M. P. Cancer Chikitsa Evam Sewa Samiti v. Sanjeev Saxena
2004-10-06
SHANTANU KEMKAR
body2004
DigiLaw.ai
Judgment ( 1. ) THIS appeal has been filed under Order 43 Rule 1 (r) of the Civil Procedure Code against the order dated 17-12-2003 passed by the IV Additional District Judge, Bhopal in Civil Suit No. 282-A/2003 whereby the application filed by the respondent/plaintiff under Order 39 Rules 1 and 2 of the CPC has been allowed. ( 2. ) AS per the appellants/defendants, the appellant No. 1 is a Society registered under the Societies Registrikaran Adhiniyam, 1973 and the appellant No. 2 Jawaharlal Nehru Cancer Hospital and Research Centre, Bhopal is being run by this registered society. The plaintiff was appointed as Marketing Manager in the hospital w. e. f. 1-4-2000 on a consolidated pay of Rs. 4,500/-per month. As per the appointment order, the appointment of the plantiff was purely temporary on ad hoc basis with a condition that it can be terminated by giving one months notice or salary in lieu thereof. As per the defendants the services of the plaintiff were terminated vide order dated 29-11-2003 with immediate effect and a months salary in lieu of notice was given. ( 3. ) ON 5-12-2003, the plaintiff filed a suit for declaration and injunction against the defendants on the ground that he threatened to be removed from services only for the reason that he wrote a letter to the Director of the defendant No. 2 hospital bringing to his notice certain irregularities of the management and asking for taking appropriate steps. In the suit, the plaintiff prayed for following reliefs :- " (a) to declare the act of the defendants, their officers and agents in restraining the plaintiff from performing his duties as illegal and unauthorised, and (b) to restrain the defendants, their officers and agents from giving effect to any such order of termination of service of the plaintiff and further to restrain the defendants and their officers/agents by an order of injunction not to interrupt the service of the plaintiff without following the due process of law.
" The plaintiff also filed an application under Order 39 Rules 1 and 2 of the CPC claiming inter alia following relief :- "till the decision of the said suit, the defendants, their agents and their officers be restrained from restraining the plaintiff in performing his job as Marketing Manager and further the defendants be restrained from giving effect to any such intention to terminate the plaintiff from the services without following the due process of law in the interest of justice and fair adjudication of the dispute. " The plaintiff also prayed for ex parte temporary injunction under Order 39 Rule 3 of the CPC. ( 4. ) THE Trial Court vide its order dated 5-12-2003 allowed the application filed by the plaintiff under Order 39 Rule 3 of the CPC and restrained the defendants from terminating the services of the plaintiff without following due process of law till the next date of hearing. ( 5. ) THE defendants filed an application under Order 39 Rule 4 of the CPC for recalling the order dated 5-12-2003 contending therein that the services of the plaintiff have already been terminated on 29-11-2003 and the plaintiff deliberately avoided to receive the termination order and made false statements in the suit and in the applications and thereby obtained ex parte ad-interim injunction.
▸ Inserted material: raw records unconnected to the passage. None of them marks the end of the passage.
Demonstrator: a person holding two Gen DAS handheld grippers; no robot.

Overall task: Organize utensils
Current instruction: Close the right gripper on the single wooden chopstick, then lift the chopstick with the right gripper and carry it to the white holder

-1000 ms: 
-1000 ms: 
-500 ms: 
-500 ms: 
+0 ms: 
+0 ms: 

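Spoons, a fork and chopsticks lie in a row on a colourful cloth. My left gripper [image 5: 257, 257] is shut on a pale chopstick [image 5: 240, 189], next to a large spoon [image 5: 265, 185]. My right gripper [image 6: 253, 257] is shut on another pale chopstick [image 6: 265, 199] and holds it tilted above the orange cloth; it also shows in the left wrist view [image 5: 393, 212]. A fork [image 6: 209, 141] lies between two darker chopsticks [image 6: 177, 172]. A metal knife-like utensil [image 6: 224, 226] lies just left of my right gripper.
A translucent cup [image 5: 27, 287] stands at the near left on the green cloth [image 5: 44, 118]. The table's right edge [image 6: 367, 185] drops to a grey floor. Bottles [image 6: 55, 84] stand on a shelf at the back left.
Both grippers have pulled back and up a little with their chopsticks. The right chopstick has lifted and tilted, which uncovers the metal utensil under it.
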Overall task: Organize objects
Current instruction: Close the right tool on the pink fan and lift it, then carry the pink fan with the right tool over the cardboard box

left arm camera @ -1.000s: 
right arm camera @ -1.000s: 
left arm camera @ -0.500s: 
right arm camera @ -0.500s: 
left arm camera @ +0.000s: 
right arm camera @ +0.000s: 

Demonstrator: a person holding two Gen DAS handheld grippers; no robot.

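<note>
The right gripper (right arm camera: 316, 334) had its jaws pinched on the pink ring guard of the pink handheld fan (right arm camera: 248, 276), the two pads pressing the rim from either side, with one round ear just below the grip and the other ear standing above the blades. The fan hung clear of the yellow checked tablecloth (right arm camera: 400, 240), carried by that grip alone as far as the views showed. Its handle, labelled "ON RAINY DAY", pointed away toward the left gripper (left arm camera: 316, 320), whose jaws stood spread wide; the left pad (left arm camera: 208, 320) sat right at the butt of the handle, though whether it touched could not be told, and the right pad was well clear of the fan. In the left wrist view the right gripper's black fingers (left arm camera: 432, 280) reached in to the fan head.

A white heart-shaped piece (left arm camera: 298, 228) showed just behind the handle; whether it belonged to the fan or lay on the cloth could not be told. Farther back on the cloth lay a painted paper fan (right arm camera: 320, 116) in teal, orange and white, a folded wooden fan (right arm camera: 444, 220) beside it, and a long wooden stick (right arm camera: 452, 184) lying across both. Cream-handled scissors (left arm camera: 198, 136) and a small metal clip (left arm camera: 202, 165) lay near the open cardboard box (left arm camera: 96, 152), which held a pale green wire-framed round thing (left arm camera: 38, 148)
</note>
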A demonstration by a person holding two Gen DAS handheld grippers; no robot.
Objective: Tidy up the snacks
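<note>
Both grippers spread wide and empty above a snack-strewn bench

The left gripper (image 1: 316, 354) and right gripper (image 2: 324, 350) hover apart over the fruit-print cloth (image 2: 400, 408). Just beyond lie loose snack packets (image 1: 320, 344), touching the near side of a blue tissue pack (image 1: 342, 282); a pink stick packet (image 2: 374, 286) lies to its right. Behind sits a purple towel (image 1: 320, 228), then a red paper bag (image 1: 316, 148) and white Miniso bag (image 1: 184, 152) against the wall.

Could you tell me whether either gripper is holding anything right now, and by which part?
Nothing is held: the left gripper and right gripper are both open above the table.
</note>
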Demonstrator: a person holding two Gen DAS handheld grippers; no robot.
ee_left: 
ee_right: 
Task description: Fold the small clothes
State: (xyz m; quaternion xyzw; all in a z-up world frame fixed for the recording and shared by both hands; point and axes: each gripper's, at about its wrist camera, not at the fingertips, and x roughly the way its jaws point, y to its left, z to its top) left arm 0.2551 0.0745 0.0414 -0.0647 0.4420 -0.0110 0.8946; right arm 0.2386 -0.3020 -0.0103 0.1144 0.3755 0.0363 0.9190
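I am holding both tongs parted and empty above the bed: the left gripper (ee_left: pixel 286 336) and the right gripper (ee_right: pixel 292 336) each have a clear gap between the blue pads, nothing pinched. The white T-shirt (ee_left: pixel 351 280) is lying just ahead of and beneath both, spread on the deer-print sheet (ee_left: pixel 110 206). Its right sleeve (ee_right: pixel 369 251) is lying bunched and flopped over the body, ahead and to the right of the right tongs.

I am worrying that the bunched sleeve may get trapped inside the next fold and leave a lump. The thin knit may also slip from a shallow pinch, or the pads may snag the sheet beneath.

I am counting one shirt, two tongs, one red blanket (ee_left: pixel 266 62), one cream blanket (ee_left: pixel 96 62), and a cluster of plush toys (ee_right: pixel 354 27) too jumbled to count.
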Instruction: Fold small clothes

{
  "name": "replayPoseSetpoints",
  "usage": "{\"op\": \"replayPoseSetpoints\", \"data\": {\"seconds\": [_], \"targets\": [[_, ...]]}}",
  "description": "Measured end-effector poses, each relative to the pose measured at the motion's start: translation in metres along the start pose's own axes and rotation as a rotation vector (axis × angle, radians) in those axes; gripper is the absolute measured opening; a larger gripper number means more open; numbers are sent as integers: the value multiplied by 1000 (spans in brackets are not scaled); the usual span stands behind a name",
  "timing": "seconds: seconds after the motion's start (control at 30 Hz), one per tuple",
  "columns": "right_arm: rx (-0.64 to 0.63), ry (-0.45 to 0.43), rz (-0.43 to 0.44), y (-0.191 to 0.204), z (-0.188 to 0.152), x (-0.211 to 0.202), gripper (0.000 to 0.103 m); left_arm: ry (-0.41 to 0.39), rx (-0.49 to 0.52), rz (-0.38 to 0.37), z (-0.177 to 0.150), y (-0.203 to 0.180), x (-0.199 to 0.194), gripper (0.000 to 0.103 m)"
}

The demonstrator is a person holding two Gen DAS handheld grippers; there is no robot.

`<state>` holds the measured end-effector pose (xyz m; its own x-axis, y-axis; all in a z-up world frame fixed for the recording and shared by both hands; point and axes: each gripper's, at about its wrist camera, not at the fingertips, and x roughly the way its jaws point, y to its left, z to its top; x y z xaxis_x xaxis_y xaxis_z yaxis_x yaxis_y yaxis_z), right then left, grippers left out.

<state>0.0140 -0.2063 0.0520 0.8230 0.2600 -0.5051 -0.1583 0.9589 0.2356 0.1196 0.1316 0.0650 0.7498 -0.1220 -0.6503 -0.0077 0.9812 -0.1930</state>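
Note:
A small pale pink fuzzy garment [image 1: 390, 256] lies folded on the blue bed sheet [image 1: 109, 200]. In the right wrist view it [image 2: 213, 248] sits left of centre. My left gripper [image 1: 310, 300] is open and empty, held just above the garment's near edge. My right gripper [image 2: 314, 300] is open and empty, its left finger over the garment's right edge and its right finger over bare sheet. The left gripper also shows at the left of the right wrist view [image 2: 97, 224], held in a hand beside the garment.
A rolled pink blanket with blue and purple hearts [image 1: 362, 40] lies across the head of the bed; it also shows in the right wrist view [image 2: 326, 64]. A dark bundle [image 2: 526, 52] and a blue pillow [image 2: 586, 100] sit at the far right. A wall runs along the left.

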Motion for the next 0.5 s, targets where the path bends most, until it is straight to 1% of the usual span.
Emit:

The Trial Court after hearing both the sides vide its order dated 17-12-2003 allowed the plaintiffs application filed under Order 39 Rules 1 and 2 of the CPC for temporary injunction and rejected the application of the defendants filed under Order 39 Rule 4 of the CPC. Hence this appeal. ( 6. ) SHRI V. S. Shroti, learned Senior Counsel for the appellants/defendants has contended that the Trial Court has completely ignored the effect of the proviso to Sub-rule (2) of Rule 2 of Order 39 of the CPC inserted by Madhya Pradesh State Amendment, which imposes a ban on the powers of the Civil Court to issue injunction to stay the operation of an order of termination of service of any person appointed to public service and post in connection with the affairs of the State including any employee of any company or corporation owned or controlled by State Government.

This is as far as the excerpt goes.